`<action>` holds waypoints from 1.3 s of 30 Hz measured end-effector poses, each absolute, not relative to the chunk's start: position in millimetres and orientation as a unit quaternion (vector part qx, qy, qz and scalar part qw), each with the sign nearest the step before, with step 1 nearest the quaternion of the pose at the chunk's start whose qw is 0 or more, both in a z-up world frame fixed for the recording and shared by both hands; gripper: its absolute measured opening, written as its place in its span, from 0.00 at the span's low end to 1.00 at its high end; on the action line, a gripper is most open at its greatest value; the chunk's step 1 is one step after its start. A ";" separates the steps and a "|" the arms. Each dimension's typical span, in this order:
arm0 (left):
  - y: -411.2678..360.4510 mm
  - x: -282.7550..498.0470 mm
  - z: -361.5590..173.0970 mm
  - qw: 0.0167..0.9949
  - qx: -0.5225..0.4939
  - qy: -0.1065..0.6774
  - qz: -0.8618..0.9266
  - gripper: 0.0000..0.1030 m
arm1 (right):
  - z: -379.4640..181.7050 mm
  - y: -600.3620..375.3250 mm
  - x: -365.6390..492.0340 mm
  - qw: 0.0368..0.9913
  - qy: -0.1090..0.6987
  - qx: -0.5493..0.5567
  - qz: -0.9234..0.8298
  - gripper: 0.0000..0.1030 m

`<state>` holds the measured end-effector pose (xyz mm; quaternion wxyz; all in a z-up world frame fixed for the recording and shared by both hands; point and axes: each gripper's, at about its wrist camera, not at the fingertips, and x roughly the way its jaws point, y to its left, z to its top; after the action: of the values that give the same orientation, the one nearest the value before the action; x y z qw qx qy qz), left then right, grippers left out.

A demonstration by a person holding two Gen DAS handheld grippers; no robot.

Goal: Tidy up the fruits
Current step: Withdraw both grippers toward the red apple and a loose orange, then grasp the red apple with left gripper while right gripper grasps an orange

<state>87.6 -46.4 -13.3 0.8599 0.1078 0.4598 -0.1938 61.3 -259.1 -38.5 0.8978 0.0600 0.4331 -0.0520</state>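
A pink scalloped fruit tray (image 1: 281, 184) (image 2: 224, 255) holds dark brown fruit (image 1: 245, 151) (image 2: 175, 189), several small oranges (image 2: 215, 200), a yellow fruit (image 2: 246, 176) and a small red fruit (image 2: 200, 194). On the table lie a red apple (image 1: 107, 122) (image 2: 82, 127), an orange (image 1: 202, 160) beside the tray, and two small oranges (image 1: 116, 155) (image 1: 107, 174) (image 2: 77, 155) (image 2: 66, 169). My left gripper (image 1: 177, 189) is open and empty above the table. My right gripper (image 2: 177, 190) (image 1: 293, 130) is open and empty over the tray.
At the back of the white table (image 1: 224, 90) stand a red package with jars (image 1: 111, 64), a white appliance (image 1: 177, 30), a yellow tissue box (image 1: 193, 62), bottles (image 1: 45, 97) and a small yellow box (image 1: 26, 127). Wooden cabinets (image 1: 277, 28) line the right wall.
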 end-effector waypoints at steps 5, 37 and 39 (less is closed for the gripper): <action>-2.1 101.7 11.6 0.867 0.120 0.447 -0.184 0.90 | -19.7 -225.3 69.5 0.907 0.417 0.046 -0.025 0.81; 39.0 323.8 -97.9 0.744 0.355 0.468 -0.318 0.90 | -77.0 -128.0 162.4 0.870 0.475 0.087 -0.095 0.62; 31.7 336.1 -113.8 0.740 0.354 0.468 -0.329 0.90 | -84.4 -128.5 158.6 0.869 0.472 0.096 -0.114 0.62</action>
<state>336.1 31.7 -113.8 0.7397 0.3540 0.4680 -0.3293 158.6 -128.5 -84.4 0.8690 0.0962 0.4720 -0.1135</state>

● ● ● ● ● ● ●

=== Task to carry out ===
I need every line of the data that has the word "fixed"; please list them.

=== Exercise response ===
`<action>` holds waypoints from 1.3 s of 30 Hz measured end-effector poses, each absolute, not relative to the chunk's start: position in millimetres and orientation as a unit quaternion (vector part qx, qy, qz and scalar part qw), each with the sign nearest the step before, with step 1 nearest the quaternion of the pose at the chunk's start whose qw is 0 or more, both in a z-up world frame fixed for the recording and shared by both hands; gripper: its absolute measured opening, written as its place in its span, from 0.00 at the span's low end to 1.00 at its high end; on the action line, a gripper is most open at its greatest value; the chunk's step 1 is one step after its start. A ";" separates the steps and a "|" the arms. Each dimension's typical span, in this order:
`<state>` holds the measured end-effector pose (xyz mm; quaternion wxyz; all in a z-up world frame fixed for the recording and shared by both hands; point and axes: each gripper's, at about its wrist camera, not at the fingertips, and x roughly the way its jaws point, y to its left, z to its top; after the action: of the values that give the same orientation, the one nearest the value before the action; x y z qw qx qy qz), left then right, grippers left out.

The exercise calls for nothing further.